Pourquoi l’histoire
Le monde dont nous avons hérité
L’étude de l’histoire élargit notre conscience individuelle de l’expérience de vie à l’échelle de l’humanité entière, à toutes les époques.
En vérité, les nombreuses questions que nous posons au sujet de nos vies et de nous-mêmes trouvent une nouvelle acuité et profondeur quand nous les retournons vers nos ancêtres : comment les gens du passé ont-ils vécu, et dans quelles conditions ? Quelles étaient leurs perspectives, leurs espoirs et leurs attentes dans la vie ? Quelles croyances avaient-ils à l’égard de leur place dans le monde ? Et quels furent leurs « travaux et jours » – qu’ont-ils fait – des gestes les plus ordinaires de la vie quotidienne, aux plus grandes (ou plus terribles) réalisations qui ont résisté à l’épreuve du temps ?
Pour l’essentiel, notre curiosité à l’égard de nos ancêtres – quand nous lui faisons honneur – débouche sur des questions fondamentales : pourquoi les humains ont-ils développé la culture, la technologie, la religion, et des structures sociales, et comment ces développements ont-ils pris forme pendant le cours de l’histoire ?
Aller-retour entre le court-terme et la longue durée
En revanche, l’effacement de la conscience historique qui est le propre de notre époque nous rend souvent amnésiques, ou hypermnésiques – souffrant de trop peu, ou de trop plein de mémoire – où notre capacité à trouver un sens au temps qui passe est rudement mise à l’épreuve.
L’étude de l’histoire met ainsi à notre portée l’ampleur du développement humain à travers le temps et l’espace. Attentifs aux leçons de l’histoire, nous pouvons dès lors appréhender nos problèmes contemporains sous l’angle de longue durée. De cette façon, l’histoire se présente comme un correctif à la vie moderne, qui a virtualisé le temps sous les impératifs de « l’éternel présent » – ce temps rendu étroit par les cycles de l’actualité médiatique ou de la politique électorale, la fréquentation quotidienne des médias sociaux ou des divertissements de masse, l’éternel retour de la journée de travail ou du temps de vacances, le temps mort du chômage ou de la retraite, ou encore : le temps rêvé de notre salut technologique – à notre portée dès demain ! – annoncé par nos ardents futurologues.
Une humanité, plusieurs histoires
Dans notre cas, nous affirmons que l’étude de l’histoire s’inscrit aussi dans la tradition des lettres, ou « humanités ». Nous appelons humanités ces antiques modes d’investigation de la condition humaine par le truchement des lettres – germées en antiquité gréco-romaine, développées dans « l’obscurité » du Moyen Âge et formalisées au moment de la Renaissance – portant aujourd’hui le nom de littérature, philosophie, et histoire.
De cette manière notre conception de l’histoire est marquée du sceau de l’occidentalité : celle d’une lente et progressive « laïcisation » du temps, et centrée sur le sujet prenant conscience de sa condition dans un moment historique donné.
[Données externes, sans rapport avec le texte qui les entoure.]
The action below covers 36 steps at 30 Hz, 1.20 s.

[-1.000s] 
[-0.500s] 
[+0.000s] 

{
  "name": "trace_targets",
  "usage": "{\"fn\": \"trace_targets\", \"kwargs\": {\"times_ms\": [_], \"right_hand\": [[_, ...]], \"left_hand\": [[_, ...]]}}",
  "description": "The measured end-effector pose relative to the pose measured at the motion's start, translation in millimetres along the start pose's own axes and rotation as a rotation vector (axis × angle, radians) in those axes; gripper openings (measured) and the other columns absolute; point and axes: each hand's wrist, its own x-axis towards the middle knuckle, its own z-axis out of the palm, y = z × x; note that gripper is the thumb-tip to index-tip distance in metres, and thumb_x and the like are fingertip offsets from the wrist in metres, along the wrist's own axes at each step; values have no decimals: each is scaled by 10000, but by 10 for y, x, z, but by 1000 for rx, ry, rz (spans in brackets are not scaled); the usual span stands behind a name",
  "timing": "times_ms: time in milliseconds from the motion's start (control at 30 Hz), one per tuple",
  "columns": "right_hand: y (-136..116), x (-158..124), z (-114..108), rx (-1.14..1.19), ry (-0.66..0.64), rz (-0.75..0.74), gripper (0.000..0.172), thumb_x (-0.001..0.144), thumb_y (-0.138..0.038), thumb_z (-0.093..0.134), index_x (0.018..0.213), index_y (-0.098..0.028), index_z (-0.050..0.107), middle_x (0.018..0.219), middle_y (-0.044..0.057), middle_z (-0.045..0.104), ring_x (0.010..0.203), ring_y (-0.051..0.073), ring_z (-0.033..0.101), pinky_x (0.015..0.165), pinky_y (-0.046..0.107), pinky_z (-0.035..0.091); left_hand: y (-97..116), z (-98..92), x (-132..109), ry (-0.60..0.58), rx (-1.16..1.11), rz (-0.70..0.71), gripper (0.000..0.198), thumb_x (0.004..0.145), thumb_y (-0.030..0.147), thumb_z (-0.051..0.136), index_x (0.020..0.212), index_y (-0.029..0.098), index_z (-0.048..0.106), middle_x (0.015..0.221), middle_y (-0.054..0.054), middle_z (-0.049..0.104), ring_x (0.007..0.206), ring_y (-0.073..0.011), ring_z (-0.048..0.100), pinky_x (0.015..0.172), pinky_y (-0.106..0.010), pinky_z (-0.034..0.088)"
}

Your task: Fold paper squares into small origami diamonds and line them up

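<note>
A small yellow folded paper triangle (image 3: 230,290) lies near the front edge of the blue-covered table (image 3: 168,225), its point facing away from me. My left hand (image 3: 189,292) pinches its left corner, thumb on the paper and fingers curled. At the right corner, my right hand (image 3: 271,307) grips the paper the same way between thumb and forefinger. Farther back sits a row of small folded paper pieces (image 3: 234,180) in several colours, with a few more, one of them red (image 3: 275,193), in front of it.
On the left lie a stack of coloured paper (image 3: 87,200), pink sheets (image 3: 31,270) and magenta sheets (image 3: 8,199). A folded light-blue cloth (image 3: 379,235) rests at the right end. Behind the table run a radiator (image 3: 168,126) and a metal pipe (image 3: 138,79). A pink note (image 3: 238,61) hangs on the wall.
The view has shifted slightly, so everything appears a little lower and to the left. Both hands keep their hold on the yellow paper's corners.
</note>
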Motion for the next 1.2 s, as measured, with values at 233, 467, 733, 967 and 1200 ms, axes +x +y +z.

Et si cette vision du temps historique portait jadis en elle un projet eurocentrique de conquête « civilisatrice », nous chercherons plutôt, en opposition critique à ce vieux temps unique, à construire le temps historique dans une perspective à la fois universaliste et plurielle – celle de l’humanité habitant des mondes, avec leurs multiples temporalités et conceptions du temps vécu.
Enfin, nous proposons, avec notre projet de partager les plus récentes trouvailles en recherche, en pédagogie et en savoirs critiques, afin de contribuer au nouvel essor des humanités en éducation, et dans la vie publique. Dans notre conception du savoir, les humanités demeurent essentielles pour l’apprentissage de la citoyenneté. Car ce savoir permet, avant tout, de penser notre monde dans toute sa complexité, et de nous placer en filiation avec celles et ceux qui l’ont façonné afin de mieux forger nos destinées individuelles et collectives, dans un monde encore à faire.